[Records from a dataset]
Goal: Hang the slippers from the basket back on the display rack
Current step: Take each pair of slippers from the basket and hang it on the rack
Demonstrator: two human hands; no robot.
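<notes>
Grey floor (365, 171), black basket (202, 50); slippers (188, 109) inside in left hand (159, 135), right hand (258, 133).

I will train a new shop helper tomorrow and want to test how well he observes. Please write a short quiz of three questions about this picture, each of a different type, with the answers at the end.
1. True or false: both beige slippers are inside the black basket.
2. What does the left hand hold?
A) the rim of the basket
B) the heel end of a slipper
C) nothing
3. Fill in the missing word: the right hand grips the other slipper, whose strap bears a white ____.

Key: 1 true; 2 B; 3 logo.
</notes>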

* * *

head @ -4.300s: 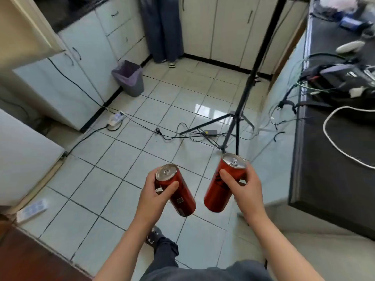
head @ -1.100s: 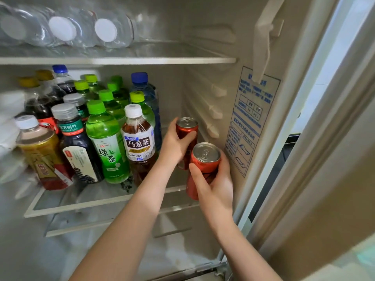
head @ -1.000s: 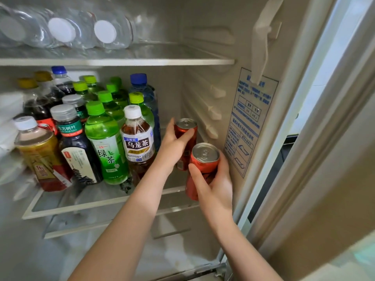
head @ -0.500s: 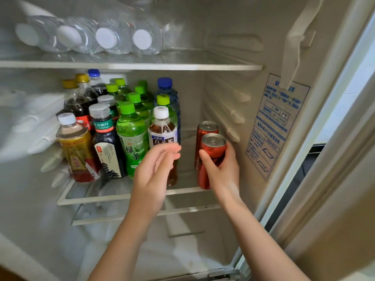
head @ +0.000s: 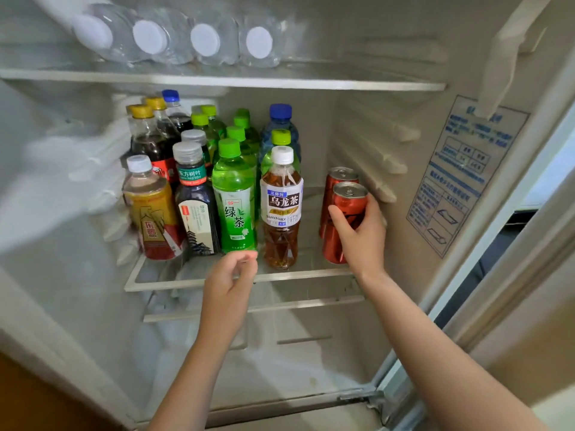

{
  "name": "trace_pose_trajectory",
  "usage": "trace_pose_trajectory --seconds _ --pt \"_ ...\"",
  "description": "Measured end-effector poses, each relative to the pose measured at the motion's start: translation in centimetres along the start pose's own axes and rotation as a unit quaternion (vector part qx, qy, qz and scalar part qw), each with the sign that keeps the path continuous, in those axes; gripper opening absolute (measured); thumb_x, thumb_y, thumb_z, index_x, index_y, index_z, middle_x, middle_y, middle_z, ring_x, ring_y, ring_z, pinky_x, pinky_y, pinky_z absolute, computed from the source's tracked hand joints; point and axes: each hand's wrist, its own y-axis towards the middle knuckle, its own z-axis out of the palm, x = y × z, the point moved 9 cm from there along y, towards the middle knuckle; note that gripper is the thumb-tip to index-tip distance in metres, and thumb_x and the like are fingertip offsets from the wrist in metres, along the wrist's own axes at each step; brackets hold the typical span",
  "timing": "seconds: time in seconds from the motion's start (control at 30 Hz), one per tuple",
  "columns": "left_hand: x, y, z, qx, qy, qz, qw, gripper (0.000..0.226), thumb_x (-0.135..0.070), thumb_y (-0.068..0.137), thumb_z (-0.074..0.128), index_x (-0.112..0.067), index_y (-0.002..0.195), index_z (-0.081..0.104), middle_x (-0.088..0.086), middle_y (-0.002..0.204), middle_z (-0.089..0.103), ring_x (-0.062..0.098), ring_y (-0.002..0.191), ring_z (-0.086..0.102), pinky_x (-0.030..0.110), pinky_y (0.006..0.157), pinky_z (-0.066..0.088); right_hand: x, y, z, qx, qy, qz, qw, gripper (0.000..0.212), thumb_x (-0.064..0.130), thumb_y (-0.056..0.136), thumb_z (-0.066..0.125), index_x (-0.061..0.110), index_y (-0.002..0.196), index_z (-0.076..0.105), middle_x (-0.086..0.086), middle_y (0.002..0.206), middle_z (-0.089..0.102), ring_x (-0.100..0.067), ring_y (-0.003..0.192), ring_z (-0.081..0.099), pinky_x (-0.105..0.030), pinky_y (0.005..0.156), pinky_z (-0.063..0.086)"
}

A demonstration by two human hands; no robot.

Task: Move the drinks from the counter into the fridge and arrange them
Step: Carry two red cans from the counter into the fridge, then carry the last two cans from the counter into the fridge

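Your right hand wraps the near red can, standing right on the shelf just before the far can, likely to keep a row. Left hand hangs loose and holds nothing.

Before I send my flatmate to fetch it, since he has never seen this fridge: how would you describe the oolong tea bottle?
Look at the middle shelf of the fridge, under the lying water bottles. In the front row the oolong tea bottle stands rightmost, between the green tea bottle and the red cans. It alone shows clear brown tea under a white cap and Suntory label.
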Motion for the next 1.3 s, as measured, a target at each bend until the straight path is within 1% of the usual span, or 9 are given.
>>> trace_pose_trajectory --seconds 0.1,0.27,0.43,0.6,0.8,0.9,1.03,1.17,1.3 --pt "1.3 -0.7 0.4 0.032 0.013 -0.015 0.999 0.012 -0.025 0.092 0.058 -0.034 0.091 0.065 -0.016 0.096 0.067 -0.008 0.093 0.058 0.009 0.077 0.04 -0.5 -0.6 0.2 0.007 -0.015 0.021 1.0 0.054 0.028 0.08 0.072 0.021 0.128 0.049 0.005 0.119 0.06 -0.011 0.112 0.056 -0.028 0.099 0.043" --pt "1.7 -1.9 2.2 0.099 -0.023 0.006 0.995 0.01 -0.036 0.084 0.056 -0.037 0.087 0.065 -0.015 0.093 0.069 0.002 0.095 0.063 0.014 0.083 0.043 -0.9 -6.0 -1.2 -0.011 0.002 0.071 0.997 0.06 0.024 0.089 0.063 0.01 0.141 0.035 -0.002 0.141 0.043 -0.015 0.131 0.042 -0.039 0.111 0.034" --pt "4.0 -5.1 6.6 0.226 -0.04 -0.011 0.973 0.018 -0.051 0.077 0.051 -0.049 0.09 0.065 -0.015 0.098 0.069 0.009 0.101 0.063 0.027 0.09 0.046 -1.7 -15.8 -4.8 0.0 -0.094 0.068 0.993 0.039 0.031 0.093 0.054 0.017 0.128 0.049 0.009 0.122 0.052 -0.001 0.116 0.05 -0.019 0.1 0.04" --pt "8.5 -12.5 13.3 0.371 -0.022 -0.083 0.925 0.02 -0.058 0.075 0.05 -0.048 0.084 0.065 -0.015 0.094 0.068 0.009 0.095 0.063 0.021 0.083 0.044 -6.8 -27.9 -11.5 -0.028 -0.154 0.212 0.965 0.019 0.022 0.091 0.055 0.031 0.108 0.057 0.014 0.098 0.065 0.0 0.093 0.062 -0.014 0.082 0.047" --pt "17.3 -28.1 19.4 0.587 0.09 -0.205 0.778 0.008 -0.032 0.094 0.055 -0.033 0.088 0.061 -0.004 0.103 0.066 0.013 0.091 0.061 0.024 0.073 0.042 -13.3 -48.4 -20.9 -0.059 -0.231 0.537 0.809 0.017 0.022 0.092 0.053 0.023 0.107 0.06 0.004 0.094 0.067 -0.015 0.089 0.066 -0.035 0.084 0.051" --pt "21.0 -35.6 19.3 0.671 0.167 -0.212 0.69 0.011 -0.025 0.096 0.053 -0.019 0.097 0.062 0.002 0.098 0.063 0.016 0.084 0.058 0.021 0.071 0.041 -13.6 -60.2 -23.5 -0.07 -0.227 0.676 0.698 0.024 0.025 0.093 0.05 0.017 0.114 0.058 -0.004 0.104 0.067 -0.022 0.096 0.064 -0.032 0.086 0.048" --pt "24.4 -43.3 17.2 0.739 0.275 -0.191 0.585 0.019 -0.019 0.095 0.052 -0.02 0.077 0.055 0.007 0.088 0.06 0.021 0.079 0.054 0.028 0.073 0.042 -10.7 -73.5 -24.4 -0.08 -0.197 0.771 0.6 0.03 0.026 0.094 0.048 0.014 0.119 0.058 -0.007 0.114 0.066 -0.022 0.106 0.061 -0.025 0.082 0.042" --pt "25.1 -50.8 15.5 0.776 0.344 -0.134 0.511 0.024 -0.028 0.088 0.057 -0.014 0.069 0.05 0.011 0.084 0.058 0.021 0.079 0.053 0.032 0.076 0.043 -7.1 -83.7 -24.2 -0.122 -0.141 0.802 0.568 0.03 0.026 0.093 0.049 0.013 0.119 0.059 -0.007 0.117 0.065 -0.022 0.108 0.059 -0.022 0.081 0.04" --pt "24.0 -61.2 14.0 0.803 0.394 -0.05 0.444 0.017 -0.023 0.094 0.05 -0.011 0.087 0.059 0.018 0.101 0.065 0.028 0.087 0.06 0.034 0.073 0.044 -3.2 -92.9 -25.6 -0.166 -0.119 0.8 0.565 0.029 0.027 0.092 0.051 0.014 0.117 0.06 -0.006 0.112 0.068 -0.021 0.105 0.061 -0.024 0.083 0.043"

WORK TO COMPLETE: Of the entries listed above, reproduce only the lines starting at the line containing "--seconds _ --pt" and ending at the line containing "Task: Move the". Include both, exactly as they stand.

SOLUTION TO THE PROBLEM:
  "usage": "trace_pose_trajectory --seconds _ --pt \"_ ...\"",
  "description": "Measured end-effector poses, each relative to the pose measured at the motion's start: translation in centimetres along the start pose's own axes and rotation as a unit quaternion (vector part qx, qy, qz and scalar part qw), each with the sign that keeps the path continuous, in those axes; gripper opening absolute (measured); thumb_x, thumb_y, thumb_z, index_x, index_y, index_z, middle_x, middle_y, middle_z, ring_x, ring_y, ring_z, pinky_x, pinky_y, pinky_z absolute, computed from the source's tracked hand joints; point and axes: each hand's wrist, its own y-axis towards the middle knuckle, its own z-axis out of the palm, x = y × z, the point moved 9 cm from there along y, towards the middle knuckle; note that gripper is the thumb-tip to index-tip distance in metres, and thumb_x and the like are fingertip offsets from the wrist in metres, along the wrist's own axes at each step; brackets hold the typical span",
  "timing": "seconds: time in seconds from the motion's start (control at 30 Hz), one per tuple",
  "columns": "left_hand: x, y, z, qx, qy, qz, qw, gripper (0.000..0.226), thumb_x (-0.135..0.070), thumb_y (-0.068..0.137), thumb_z (-0.074..0.128), index_x (-0.112..0.067), index_y (-0.002..0.195), index_z (-0.081..0.104), middle_x (-0.088..0.086), middle_y (-0.002..0.204), middle_z (-0.089..0.103), ring_x (-0.062..0.098), ring_y (-0.002..0.191), ring_z (-0.086..0.102), pinky_x (-0.030..0.110), pinky_y (0.006..0.157), pinky_z (-0.066..0.088); right_hand: x, y, z, qx, qy, qz, qw, gripper (0.000..0.212), thumb_x (-0.064..0.130), thumb_y (-0.056..0.136), thumb_z (-0.066..0.125), index_x (-0.061..0.110), index_y (-0.002..0.196), index_z (-0.076..0.105), middle_x (-0.086..0.086), middle_y (0.002..0.206), middle_z (-0.089..0.102), ring_x (-0.100..0.067), ring_y (-0.003..0.192), ring_z (-0.081..0.099), pinky_x (-0.105..0.030), pinky_y (0.005..0.156), pinky_z (-0.063..0.086)"
}

A demonstration by two human hands; no robot.

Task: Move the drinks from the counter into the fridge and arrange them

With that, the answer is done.